*** Given information ***

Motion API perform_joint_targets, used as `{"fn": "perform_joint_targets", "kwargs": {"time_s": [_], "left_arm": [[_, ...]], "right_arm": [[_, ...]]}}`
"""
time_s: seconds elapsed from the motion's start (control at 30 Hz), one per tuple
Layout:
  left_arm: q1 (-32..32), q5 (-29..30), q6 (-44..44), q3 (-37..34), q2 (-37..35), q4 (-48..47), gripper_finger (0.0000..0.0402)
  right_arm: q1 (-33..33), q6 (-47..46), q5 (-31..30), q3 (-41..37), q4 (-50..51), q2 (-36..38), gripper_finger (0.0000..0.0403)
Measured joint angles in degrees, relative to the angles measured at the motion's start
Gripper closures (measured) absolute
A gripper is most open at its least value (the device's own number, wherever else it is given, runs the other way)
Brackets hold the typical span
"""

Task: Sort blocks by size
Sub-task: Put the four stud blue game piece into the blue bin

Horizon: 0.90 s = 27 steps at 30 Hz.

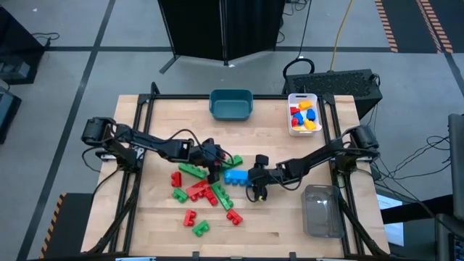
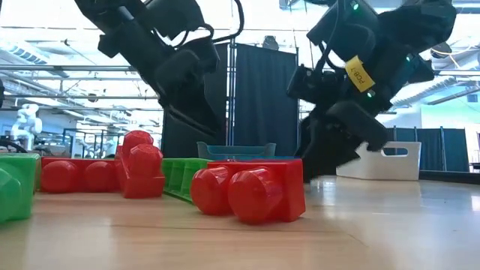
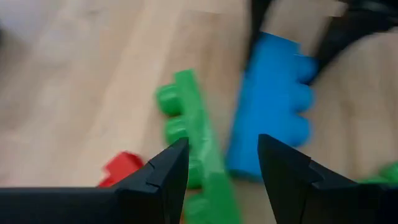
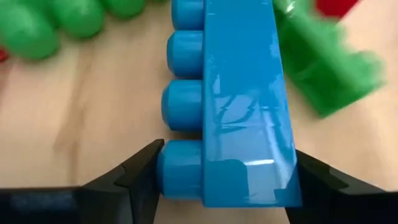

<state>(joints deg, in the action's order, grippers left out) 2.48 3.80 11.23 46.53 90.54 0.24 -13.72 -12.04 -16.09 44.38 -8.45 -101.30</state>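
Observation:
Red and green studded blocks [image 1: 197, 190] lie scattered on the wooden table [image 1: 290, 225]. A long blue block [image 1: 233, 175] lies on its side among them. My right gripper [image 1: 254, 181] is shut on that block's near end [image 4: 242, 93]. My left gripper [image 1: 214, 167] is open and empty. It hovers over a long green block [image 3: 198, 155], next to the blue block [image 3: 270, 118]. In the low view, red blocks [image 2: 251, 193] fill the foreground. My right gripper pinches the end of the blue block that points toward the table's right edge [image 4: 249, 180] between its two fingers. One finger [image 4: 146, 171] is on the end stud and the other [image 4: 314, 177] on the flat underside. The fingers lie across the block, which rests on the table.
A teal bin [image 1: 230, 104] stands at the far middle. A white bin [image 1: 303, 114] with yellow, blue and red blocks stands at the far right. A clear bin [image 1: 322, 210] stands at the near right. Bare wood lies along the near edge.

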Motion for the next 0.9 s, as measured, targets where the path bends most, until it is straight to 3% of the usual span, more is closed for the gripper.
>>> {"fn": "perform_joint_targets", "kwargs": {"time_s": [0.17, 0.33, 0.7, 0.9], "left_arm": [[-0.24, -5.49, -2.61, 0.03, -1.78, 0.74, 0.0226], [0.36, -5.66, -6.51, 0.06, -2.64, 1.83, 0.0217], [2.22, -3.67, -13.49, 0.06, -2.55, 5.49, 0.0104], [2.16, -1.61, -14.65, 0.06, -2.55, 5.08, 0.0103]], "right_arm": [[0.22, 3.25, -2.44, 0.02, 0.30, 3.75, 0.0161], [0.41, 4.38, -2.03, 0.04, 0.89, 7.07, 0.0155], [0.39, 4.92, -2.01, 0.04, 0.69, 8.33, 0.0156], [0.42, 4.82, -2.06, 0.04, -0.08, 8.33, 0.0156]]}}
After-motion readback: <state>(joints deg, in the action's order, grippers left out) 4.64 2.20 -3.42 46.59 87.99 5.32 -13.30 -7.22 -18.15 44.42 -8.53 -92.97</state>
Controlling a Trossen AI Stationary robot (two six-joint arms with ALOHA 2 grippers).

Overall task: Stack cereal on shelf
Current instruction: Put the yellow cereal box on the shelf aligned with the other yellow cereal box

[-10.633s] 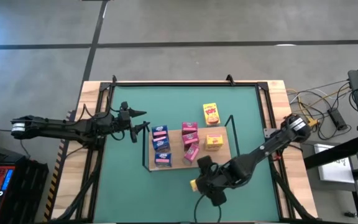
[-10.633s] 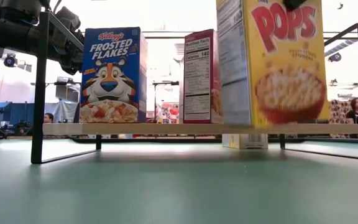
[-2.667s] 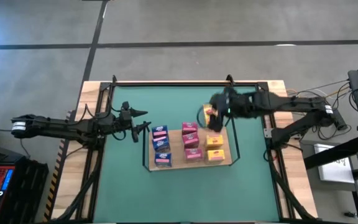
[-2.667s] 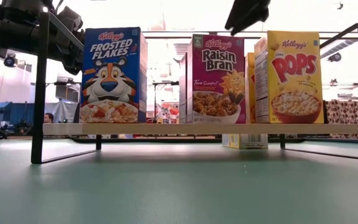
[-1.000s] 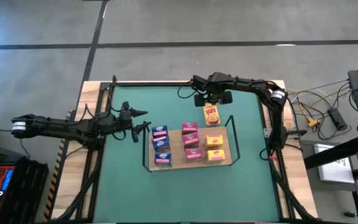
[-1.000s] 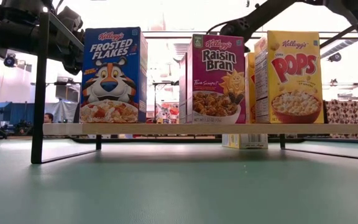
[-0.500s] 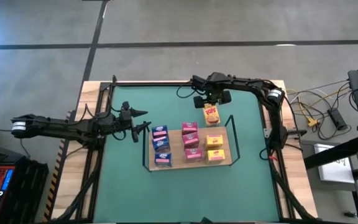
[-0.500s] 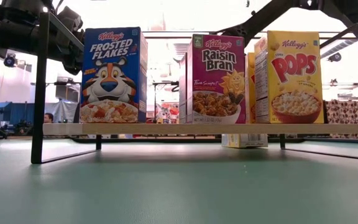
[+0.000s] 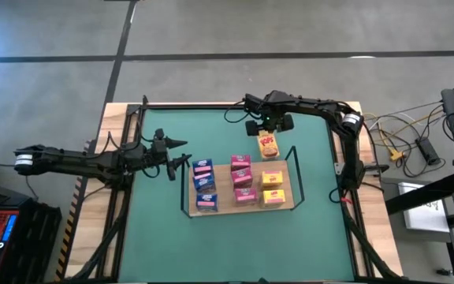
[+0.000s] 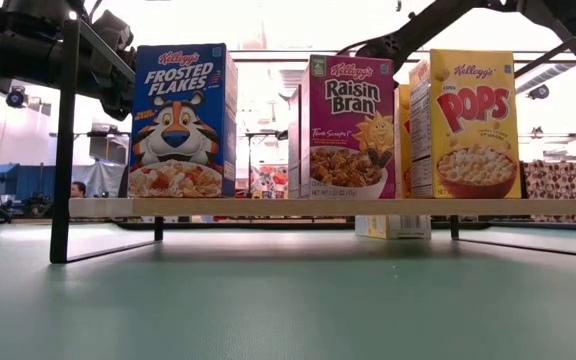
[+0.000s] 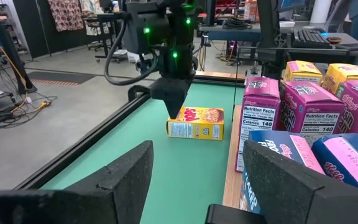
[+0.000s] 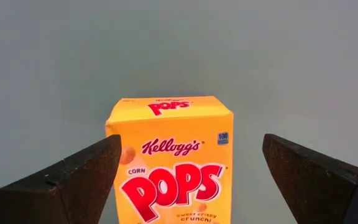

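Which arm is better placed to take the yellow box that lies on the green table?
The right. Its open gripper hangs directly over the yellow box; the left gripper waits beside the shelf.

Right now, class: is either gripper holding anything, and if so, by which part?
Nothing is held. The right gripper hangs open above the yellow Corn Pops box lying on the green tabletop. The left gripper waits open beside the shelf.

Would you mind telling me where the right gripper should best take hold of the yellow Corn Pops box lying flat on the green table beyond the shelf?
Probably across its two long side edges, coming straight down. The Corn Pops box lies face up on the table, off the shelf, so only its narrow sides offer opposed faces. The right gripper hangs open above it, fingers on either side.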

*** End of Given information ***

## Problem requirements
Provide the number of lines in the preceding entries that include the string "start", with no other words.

## Expected answer
2